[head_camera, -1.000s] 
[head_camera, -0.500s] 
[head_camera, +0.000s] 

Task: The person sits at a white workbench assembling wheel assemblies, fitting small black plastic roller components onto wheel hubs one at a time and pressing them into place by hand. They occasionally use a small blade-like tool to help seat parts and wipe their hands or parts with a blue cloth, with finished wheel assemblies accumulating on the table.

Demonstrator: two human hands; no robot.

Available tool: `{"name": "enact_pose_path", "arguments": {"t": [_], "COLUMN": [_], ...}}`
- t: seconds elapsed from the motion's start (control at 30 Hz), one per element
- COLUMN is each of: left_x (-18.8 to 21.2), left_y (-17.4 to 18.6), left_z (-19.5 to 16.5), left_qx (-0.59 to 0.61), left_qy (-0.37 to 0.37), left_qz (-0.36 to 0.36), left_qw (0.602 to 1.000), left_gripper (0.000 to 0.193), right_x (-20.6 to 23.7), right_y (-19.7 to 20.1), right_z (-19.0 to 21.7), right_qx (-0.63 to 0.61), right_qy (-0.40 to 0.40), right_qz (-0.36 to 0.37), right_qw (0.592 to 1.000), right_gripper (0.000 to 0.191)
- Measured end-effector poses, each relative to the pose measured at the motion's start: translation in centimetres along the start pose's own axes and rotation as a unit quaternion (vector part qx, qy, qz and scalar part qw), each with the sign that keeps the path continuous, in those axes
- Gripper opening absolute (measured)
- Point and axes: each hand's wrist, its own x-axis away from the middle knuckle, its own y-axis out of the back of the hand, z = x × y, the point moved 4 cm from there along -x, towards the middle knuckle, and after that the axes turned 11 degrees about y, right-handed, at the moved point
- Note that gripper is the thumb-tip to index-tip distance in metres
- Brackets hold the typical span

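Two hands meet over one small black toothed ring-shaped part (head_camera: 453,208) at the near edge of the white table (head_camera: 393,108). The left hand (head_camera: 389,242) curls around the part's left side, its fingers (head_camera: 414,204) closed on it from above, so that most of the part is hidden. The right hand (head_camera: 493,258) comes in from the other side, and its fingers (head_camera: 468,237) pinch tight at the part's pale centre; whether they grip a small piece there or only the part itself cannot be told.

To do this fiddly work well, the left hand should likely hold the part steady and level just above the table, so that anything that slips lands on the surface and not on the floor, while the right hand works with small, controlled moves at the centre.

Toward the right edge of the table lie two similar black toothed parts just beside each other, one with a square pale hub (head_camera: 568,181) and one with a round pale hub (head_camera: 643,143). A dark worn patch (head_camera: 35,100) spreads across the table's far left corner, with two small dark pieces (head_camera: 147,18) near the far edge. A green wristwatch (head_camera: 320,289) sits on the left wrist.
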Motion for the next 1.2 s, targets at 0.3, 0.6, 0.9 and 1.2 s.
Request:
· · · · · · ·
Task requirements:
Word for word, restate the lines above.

Exercise solution:
[head_camera, -1.000s] 
[head_camera, -0.500s] 
[head_camera, +0.000s] 

Task: The person sits at a white workbench assembling wheel assemblies, fitting small black plastic roller components onto wheel hubs one at a time and pressing them into place by hand. They occasionally use a small blade-like tool to help seat parts and wipe their hands or parts with a blue cloth, with finished wheel assemblies accumulating on the table.

Demonstrator: two human hands; no robot.

Available tool: `{"name": "enact_pose_path", "arguments": {"t": [_], "COLUMN": [_], ...}}`
- t: seconds elapsed from the motion's start (control at 30 Hz), one per element
- COLUMN is each of: left_x (-18.8 to 21.2), left_y (-17.4 to 18.6), left_z (-19.5 to 16.5), left_qx (-0.59 to 0.61), left_qy (-0.37 to 0.37), left_qz (-0.36 to 0.36), left_qw (0.602 to 1.000), left_gripper (0.000 to 0.193), right_x (-20.6 to 23.7), right_y (-19.7 to 20.1), right_z (-19.0 to 21.7), right_qx (-0.63 to 0.61), right_qy (-0.40 to 0.40), right_qz (-0.36 to 0.37), right_qw (0.592 to 1.000), right_gripper (0.000 to 0.191)
- Measured end-effector poses, each relative to the pose measured at the motion's start: translation in centimetres along the start pose's own axes and rotation as a unit quaternion (vector part qx, qy, qz and scalar part qw), each with the sign that keeps the path continuous, in those axes
- Gripper opening absolute (measured)
- Point and axes: each hand's wrist, its own x-axis away from the middle knuckle, its own y-axis out of the back of the hand, z = x × y, the point moved 4 cm from there along -x, towards the middle knuckle, and after that the axes turned 11 degrees about y, right-handed, at the moved point
- Note that gripper is the thumb-tip to index-tip distance in metres
- Brackets hold the typical span

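Two hands meet over one small black toothed ring-shaped part (head_camera: 453,208) at the near edge of the white table (head_camera: 393,108). The left hand (head_camera: 389,242) curls around the part's left side, its fingers (head_camera: 414,204) closed on it from above, so that most of the part is hidden. The right hand (head_camera: 493,258) comes in from the other side, and its fingers (head_camera: 468,237) pinch tight at the part's pale centre; whether they grip a small piece there or only the part itself cannot be told.

To do this fiddly work well, the left hand should likely hold the part steady and level just above the table, so that anything that slips lands on the surface and not on the floor, while the right hand works with small, controlled moves at the centre.

Toward the right edge of the table lie two similar black toothed parts just beside each other, one with a square pale hub (head_camera: 568,181) and one with a round pale hub (head_camera: 643,143). A dark worn patch (head_camera: 35,100) spreads across the table's far left corner, with two small dark pieces (head_camera: 147,18) near the far edge. A green wristwatch (head_camera: 320,289) sits on the left wrist.
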Motion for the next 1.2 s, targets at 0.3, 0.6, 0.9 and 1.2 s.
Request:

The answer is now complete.